Le gouvernement français s'apprête à déposer un amendement en faveur des zones à faibles émissions (ZFE), dans le cadre de la revalidation du projet de loi de simplification qui doit être soumis à l’Assemblée nationale en avril, comme l'a rapporté franceinfo. Initialement, les ZFE avaient été supprimées en janvier suite à un accord préoccupant entre les députés et sénateurs, mais elles pourraient reprendre vie grâce à cette nouvelle initiative.
Cette proposition vise à donner aux villes et métropoles la liberté d'implémenter les ZFE, élément phare des politiques environnementales du premier quinquennat d'Emmanuel Macron. Deux ministres ont collaboré pendant plusieurs semaines pour formuler un texte qui pourrait satisfaire une majorité au sein de l'Assemblée.

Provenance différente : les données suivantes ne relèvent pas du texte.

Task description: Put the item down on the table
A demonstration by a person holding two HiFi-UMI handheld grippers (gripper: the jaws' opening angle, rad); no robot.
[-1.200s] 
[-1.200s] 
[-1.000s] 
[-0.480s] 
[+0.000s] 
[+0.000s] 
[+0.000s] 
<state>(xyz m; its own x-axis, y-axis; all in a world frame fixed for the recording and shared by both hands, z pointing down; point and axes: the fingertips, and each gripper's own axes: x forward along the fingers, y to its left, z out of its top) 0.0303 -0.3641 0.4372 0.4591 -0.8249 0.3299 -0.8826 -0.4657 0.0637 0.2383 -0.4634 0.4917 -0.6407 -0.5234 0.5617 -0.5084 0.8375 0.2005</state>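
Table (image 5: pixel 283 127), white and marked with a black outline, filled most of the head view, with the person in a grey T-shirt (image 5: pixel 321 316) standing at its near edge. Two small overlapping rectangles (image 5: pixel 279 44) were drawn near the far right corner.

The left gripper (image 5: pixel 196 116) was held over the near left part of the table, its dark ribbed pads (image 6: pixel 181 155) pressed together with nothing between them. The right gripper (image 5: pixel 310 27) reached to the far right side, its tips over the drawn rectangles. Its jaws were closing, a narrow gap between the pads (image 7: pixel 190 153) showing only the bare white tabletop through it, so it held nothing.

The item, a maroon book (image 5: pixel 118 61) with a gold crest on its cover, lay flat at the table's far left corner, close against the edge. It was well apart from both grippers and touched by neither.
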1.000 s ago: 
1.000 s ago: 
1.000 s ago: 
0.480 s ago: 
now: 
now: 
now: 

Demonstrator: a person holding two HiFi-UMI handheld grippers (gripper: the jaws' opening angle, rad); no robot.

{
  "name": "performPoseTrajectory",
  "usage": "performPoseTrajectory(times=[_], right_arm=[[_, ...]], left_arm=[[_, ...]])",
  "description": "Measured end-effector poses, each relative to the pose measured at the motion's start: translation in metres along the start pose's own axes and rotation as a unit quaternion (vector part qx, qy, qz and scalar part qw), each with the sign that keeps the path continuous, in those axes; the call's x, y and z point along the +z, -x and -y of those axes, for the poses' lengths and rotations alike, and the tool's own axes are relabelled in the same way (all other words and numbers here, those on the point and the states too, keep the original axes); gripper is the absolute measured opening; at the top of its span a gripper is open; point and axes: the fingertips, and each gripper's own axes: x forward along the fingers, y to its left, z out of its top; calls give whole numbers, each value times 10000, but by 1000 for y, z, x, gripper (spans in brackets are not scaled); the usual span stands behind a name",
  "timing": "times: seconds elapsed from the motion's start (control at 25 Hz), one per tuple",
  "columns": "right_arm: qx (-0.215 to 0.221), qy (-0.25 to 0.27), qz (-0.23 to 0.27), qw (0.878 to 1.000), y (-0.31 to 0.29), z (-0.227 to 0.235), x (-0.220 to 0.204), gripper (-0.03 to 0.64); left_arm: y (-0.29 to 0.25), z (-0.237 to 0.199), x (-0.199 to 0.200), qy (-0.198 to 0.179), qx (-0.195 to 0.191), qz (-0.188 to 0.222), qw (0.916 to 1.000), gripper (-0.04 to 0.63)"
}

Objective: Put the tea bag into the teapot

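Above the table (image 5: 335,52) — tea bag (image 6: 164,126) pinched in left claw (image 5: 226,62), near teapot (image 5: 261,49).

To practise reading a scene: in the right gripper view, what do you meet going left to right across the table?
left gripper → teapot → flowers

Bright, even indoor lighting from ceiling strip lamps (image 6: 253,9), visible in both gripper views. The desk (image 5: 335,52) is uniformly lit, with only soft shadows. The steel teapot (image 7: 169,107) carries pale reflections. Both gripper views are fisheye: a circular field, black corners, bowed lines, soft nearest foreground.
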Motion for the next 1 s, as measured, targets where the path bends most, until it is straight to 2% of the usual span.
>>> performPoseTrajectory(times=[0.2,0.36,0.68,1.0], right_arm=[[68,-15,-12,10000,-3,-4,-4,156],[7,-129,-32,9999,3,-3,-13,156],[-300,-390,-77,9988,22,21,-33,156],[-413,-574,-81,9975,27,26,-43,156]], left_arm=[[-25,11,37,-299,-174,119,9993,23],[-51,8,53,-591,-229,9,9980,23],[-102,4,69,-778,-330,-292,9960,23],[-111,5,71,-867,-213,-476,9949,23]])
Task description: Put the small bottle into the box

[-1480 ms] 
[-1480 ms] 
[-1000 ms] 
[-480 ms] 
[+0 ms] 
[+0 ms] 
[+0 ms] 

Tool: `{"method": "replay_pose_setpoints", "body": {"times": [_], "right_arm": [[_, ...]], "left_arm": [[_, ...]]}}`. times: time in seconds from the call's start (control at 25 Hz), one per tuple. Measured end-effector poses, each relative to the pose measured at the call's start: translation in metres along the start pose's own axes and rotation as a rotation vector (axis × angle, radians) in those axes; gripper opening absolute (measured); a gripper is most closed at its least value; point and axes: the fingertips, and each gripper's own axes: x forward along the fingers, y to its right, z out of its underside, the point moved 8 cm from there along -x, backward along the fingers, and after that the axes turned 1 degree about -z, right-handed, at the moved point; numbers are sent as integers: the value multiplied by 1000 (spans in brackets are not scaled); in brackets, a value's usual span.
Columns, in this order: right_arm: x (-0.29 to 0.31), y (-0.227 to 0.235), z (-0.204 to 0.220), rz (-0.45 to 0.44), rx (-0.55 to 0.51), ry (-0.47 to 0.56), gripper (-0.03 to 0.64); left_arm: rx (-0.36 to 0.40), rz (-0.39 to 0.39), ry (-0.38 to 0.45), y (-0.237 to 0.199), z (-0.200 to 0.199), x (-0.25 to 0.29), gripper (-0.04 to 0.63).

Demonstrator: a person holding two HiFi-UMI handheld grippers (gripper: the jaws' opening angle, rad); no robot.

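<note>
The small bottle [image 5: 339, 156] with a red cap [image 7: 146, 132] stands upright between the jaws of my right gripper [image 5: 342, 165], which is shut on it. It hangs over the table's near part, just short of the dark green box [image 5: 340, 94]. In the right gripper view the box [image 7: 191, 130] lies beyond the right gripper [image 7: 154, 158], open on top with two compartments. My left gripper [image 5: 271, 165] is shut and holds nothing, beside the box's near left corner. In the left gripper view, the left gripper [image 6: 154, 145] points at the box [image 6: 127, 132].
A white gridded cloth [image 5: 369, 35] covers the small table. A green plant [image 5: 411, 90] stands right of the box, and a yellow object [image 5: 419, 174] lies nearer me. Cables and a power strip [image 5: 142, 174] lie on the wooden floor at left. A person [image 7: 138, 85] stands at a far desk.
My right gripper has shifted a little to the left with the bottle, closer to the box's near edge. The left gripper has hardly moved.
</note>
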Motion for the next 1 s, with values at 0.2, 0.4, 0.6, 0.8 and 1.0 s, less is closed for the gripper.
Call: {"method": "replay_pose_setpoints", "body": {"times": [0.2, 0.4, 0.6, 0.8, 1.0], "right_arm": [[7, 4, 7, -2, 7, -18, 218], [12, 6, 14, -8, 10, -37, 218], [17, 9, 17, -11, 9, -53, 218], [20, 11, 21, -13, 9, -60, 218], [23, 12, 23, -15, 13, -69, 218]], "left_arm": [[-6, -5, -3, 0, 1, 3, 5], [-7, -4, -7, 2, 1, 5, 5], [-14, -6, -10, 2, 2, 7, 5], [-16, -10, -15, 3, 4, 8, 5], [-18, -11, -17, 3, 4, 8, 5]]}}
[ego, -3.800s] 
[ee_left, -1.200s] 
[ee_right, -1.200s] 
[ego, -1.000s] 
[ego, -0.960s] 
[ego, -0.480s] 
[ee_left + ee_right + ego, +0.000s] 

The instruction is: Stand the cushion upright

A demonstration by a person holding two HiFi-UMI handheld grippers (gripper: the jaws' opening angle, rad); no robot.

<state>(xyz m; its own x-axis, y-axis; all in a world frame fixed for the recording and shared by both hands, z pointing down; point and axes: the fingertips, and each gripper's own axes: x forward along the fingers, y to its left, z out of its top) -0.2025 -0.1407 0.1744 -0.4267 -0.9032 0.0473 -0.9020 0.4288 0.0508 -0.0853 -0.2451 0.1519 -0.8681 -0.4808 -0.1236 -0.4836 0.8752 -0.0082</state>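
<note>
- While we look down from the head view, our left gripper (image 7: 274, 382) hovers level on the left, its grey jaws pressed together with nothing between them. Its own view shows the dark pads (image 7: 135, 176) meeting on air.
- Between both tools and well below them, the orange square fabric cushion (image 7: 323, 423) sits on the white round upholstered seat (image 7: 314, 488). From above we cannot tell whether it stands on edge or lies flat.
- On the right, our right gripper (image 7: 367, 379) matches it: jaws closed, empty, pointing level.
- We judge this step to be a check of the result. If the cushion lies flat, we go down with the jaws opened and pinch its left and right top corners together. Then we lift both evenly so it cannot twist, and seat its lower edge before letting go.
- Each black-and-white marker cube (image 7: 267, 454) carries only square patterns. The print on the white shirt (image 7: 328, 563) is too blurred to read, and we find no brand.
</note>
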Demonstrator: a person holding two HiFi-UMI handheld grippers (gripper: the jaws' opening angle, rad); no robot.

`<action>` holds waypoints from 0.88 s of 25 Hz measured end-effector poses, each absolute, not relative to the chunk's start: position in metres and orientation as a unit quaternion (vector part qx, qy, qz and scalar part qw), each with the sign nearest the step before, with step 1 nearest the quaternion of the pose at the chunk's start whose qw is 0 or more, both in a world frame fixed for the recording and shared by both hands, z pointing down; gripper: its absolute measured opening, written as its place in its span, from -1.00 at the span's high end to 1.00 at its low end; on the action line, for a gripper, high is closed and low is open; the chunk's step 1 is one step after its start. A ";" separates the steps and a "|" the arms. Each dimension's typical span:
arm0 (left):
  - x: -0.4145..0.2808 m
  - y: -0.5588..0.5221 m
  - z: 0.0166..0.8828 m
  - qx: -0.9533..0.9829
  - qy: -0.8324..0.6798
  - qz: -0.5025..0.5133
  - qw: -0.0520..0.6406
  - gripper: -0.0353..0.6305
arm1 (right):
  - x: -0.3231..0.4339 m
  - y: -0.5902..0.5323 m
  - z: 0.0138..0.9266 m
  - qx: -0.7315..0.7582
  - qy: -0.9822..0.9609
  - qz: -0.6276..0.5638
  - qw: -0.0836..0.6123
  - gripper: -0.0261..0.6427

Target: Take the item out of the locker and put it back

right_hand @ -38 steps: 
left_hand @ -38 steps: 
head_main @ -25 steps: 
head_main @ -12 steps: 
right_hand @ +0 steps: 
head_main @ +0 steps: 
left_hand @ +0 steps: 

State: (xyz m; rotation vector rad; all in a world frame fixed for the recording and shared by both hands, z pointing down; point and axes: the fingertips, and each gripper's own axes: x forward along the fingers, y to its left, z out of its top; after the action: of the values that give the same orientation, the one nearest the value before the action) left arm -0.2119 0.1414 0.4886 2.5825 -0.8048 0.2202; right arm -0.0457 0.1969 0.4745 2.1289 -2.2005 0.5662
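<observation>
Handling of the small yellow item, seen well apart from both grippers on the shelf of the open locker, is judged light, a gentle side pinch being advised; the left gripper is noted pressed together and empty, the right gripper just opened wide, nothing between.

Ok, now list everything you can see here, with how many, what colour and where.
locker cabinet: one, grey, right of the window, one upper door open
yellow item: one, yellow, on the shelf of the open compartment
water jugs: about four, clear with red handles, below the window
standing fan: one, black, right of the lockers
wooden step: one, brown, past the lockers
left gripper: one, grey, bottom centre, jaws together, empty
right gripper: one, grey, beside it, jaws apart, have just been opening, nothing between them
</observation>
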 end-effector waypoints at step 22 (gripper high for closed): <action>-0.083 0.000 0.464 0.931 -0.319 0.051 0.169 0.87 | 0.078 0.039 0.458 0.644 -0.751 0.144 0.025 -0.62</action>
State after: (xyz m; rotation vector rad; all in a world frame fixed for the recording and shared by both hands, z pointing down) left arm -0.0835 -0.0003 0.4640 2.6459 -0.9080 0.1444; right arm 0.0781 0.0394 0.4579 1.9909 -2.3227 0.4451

Néanmoins, la proposition doit d'abord recevoir l'aval de Matignon ce mercredi, avant d'être soumise au vote des parlementaires mi-avril. Si elle passe, le projet devra encore être validé par le Conseil constitutionnel, ajoutant ainsi une étape cruciale à son adoption.
Il convient de rappeler qu'en janvier dernier, les ZFE ont été éliminées grâce à la coalition des Républicains et du Rassemblement national, qui ont obtenu le soutien de certains députés macronistes et des membres de La France Insoumise. Introduites en 2019 et étendues en 2021, ces zones ont été instaurées pour réduire les émissions de particules fines en interdisant l'accès aux véhicules anciens et polluants, identifiés grâce aux vignettes Crit'Air. Économistes et écologistes du CRÉA (Centre de Recherche Écologique et d’Alternative) dénoncent cette décision et soulignent l'importance vitale des ZFE pour la santé publique et la protection de l’environnement.